En un momento miró al costado y vió por primera vez al chico
del box contiguo. Hacía casi un año que estaba en la oficina y nunca le había
visto la cara. Tenía el pelo y los ojos negros, ojeras, la piel pálida, la
barba apenas crecida. Miró los demás escritorios, el piso alfombrado, el
cielorraso de telgopor. Todo parecía nuevo. Es decir, seguía siendo la misma
oficina apenas limpia, con manchas de humedad y el revoque un poco descascarado
en las esquinas, pero para él era como si fuera la primera vez que la veía. Se
levantó como para despejarse. Pensaba agarrar el camino que hacía siempre, por
la escalera de la derecha hacia el baño de caballeros, pero se acordó que
habían sacado el dispenser. Para arreglarlo porque no enfría o no calentaba el
agua, algo. No quería tomar agua de la canilla, así que en lugar de eso dobló
para la izquierda y empezó a recorrer el piso. No había ido nunca por ese lado,
no sabía si había otro baño, pero igual enseguida se olvido de buscar agua. No
sabía que la oficina fuera tan grande. Caminó, errando, curioseando entre la
gente. Le pareció divertido, se sentía una especie de flaneur en versión indoors.

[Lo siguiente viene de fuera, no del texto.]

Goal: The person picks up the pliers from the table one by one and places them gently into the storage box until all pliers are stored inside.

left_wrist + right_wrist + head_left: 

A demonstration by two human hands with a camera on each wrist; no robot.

Era lo más normal del mundo, un tipo por los pasillos, llevando papeles de un
escritorio a otro o yendo a comprar comida, o escapándose para fumar un pucho. Sí,
salvo que no era ninguna de esas cosas, es más, para el tipo en cuestión ni
siquiera estaba claro de qué se trataba. No desentonaba y sin embargo había
algo incómodo, era como estar usando ropa ajena, como ir a una cena de solteros
con tu pareja. Pero al mismo tiempo que se confirmaba en su cabeza la idea de
que no tenía que estar ahí, de lo absurdo que era ese deambular, se dio cuenta
de que nadie le prestaba atención, de que podía hacer lo que fuera que nadie lo
iba a parar. Era una especie de espía que había logrado mimetizarse con el
ambiente, el wallflower con el que hubiera soñado Bond, el perfecto ninja. Se animó a sumergirse en las escaleras piso
abajo. A medida que se alejaba de su box la sensación de descubrimiento era más
fuerte. Ni una cara conocida. Y pasaba por ese pasillo todas las mañanas
(¿pasaba?). Saludó a un par de personas. A una chica le sonrío y le medio guiñó
un ojo, y ella le coqueteó. Nada que ver. Era como no ser él. Ahora, en la
planta baja, entraba un sol bárbaro. La puerta de doble hoja que daba a la
calle dejaba entrar la luz del mediodía, como un reflector que apunta al
escenario. La luz del reflector le dio calor, transpiraba igual que debía
transpirar el maestro de ceremonias antes de presentar el espectáculo principal,
y eso que estaba el aire acondicionado prendido. Bueno, ahora como seguir. No tenía
sentido volver al box, de todas formas ya lo habría ocupado alguien más. Si él
no era de ahí. Siguió caminando, el sol le daba en la cara y quemaba lindo, las
primeras hojas de otoño crujían en las baldosas de la vereda. Sonrío de su
travesura, había estado bien en salir antes de que se dieran cuenta.